Restate word for word each line from the one containing "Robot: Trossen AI" through the end of the material, and nothing more. Drop every picture.

(Collected material Opens)

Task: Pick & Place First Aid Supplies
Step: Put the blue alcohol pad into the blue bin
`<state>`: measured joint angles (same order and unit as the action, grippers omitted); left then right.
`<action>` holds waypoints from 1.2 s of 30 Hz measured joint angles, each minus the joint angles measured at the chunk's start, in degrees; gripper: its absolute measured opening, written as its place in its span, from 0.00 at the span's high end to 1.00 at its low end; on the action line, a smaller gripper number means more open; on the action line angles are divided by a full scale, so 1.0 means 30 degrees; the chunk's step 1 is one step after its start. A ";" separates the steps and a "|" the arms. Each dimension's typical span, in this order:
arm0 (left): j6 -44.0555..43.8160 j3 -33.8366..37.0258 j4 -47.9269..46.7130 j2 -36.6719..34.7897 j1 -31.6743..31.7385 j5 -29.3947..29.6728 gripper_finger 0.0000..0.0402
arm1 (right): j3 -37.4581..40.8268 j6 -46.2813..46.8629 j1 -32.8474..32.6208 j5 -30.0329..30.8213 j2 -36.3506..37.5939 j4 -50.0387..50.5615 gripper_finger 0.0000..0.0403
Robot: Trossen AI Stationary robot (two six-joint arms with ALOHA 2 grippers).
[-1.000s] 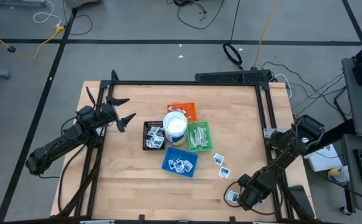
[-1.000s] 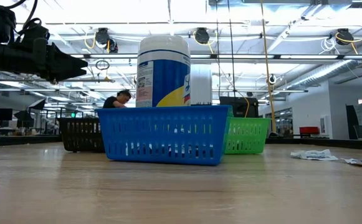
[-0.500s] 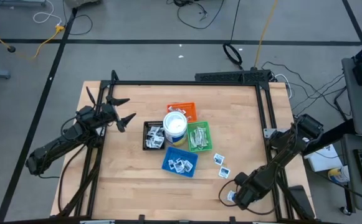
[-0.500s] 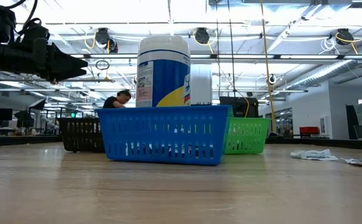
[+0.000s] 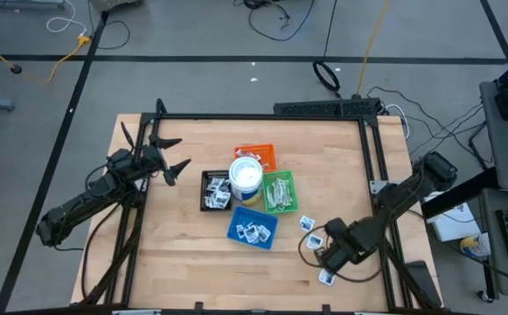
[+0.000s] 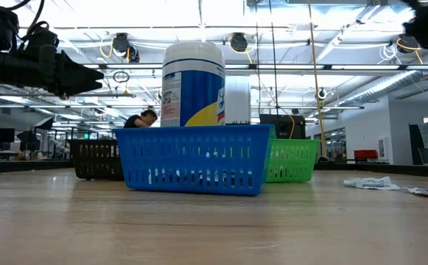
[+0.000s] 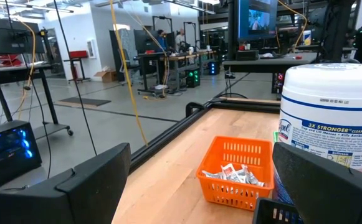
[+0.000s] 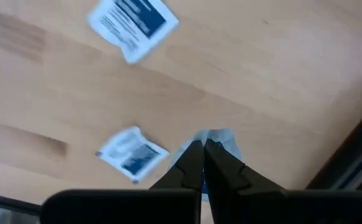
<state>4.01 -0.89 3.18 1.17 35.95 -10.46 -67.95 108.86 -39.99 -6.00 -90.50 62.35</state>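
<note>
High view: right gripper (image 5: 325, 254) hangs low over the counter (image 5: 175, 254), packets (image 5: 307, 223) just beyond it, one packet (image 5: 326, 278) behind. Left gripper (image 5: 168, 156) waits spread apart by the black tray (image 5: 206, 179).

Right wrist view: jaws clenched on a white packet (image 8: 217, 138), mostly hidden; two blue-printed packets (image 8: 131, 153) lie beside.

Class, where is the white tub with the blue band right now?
In the high view the white tub stands mid-table, ringed by the orange tray, green tray, blue tray and black tray.
</note>
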 joint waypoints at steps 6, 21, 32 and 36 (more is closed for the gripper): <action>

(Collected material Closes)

Solution below:
Robot: Trossen AI Stationary robot (two six-joint arms with ALOHA 2 grippers).
[-1.000s] 
[-1.000s] 
[-0.500s] 
[-0.500s] 
[+0.000s] 
[+0.000s] 
[+0.000s] 
[+0.000s] 
<state>4.01 -0.89 3.18 1.17 35.95 -10.46 -67.95 108.86 -39.99 -6.00 -90.50 62.35</state>
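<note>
High view: right gripper (image 5: 325, 254) hangs low over the counter (image 5: 175, 254), packets (image 5: 307, 223) just beyond it, one packet (image 5: 326, 278) behind. Left gripper (image 5: 168, 156) waits spread apart by the black tray (image 5: 206, 179).

Right wrist view: jaws clenched on a white packet (image 8: 217, 138), mostly hidden; two blue-printed packets (image 8: 131, 153) lie beside.

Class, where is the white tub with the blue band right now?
In the high view the white tub stands mid-table, ringed by the orange tray, green tray, blue tray and black tray.
</note>
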 joint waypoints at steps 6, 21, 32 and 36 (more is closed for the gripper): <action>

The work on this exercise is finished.